• [EXERCISE INSTRUCTIONS]
Print exactly the lines starting at the one that contains "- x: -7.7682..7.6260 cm" and ending at the last line of the listing below.

PROVIDED DATA section start

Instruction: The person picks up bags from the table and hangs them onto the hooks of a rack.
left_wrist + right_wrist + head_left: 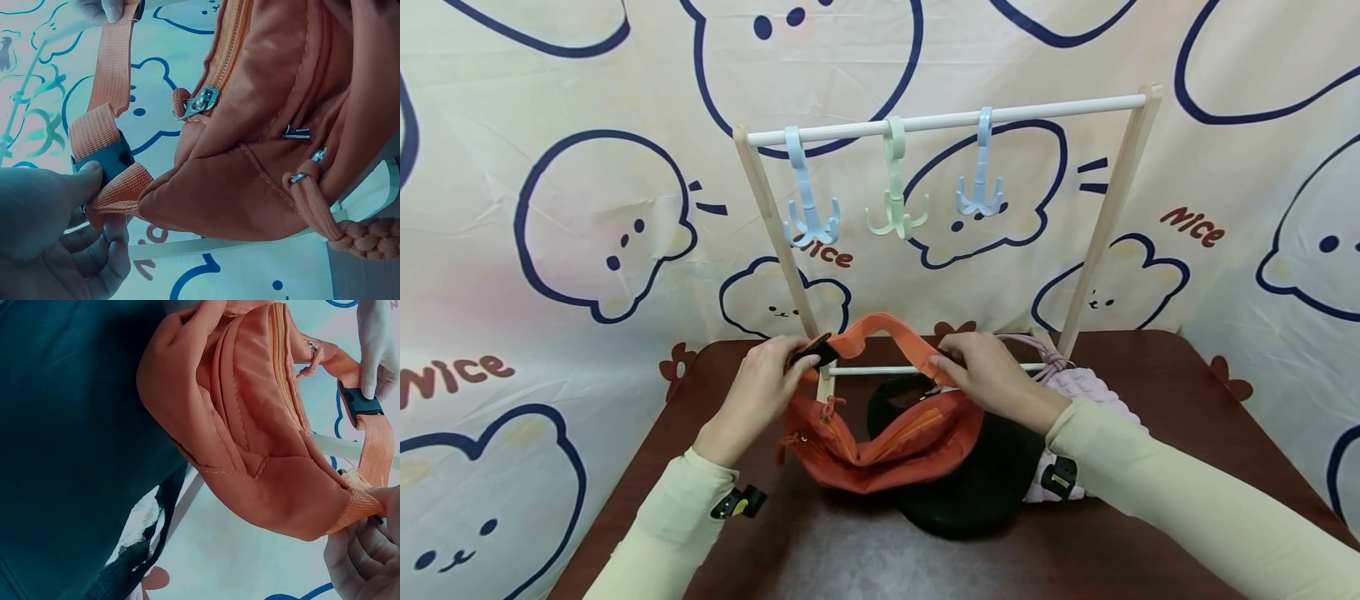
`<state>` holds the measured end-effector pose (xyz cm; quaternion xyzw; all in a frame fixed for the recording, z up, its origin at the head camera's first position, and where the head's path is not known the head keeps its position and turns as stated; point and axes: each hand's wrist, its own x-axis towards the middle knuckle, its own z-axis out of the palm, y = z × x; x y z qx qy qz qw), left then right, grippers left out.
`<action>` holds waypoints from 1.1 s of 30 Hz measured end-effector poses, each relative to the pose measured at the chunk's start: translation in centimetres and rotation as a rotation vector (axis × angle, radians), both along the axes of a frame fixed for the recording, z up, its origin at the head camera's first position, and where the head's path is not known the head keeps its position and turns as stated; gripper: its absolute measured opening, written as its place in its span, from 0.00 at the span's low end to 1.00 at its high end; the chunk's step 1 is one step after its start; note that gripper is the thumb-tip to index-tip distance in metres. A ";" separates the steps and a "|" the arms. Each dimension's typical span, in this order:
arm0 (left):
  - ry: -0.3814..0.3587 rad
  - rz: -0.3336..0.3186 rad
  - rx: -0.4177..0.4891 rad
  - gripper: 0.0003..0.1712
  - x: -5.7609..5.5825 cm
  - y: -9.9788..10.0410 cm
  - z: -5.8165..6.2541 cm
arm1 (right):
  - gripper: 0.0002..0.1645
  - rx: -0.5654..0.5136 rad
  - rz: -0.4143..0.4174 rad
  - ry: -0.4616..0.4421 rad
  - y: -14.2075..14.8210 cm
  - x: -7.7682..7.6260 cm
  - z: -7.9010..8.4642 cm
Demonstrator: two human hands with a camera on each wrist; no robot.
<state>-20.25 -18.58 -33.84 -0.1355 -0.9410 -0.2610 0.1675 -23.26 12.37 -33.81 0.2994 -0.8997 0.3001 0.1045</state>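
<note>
An orange waist bag hangs by its strap between both hands, its zippered side toward the head camera. My left hand pinches the black buckle at one end, thumb on top of it. At the other end my right hand grips the strap where it joins the bag; the right wrist view shows thumb and fingers around the webbing. The strap arches up between the hands. Behind the bag lies a black cap-like item, partly covered by it.
A rack with a white rail stands at the back, with two blue hooks and one green hook on it. A pale pink quilted bag lies right, partly behind my right arm. The brown table has a patterned cloth behind.
</note>
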 end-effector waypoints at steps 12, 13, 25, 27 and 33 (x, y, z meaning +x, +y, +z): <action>0.028 0.028 0.020 0.13 0.4 -0.6 1.3 | 0.13 -0.022 0.021 0.043 -0.5 0.1 1.0; 0.033 0.029 0.023 0.13 0.4 -0.7 1.4 | 0.13 -0.024 0.023 0.048 -0.6 0.1 1.0; 0.080 0.071 0.043 0.17 0.8 -1.4 2.7 | 0.10 -0.056 0.046 0.038 -1.5 -0.1 2.3; 0.093 0.077 0.038 0.16 0.8 -1.5 2.9 | 0.11 -0.055 0.040 0.031 -1.7 -0.1 2.5; 0.131 0.087 0.039 0.15 0.9 -2.0 3.5 | 0.12 -0.054 0.026 0.035 -2.1 0.0 3.1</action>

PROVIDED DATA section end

• [RESULT BELOW]
  - x: -7.7682..7.6260 cm
  - z: -7.9010..8.4642 cm
Demonstrator: two human hands with a camera on each wrist; no robot.
<state>-20.25 -18.58 -33.84 -0.1355 -0.9410 -0.2610 0.1675 -23.26 12.37 -33.81 0.2994 -0.8997 0.3001 0.1045</state>
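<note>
An orange waist bag hangs by its strap between both hands, its zippered side toward the head camera. My left hand pinches the black buckle at one end, thumb on top of it. At the other end my right hand grips the strap where it joins the bag; the right wrist view shows thumb and fingers around the webbing. The strap arches up between the hands. Behind the bag lies a black cap-like item, partly covered by it.
A rack with a white rail stands at the back, with two blue hooks and one green hook on it. A pale pink quilted bag lies right, partly behind my right arm. The brown table has a patterned cloth behind.
</note>
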 end-effector waypoints at steps 12, 13, 25, 27 and 33 (x, y, z meaning +x, +y, +z): <action>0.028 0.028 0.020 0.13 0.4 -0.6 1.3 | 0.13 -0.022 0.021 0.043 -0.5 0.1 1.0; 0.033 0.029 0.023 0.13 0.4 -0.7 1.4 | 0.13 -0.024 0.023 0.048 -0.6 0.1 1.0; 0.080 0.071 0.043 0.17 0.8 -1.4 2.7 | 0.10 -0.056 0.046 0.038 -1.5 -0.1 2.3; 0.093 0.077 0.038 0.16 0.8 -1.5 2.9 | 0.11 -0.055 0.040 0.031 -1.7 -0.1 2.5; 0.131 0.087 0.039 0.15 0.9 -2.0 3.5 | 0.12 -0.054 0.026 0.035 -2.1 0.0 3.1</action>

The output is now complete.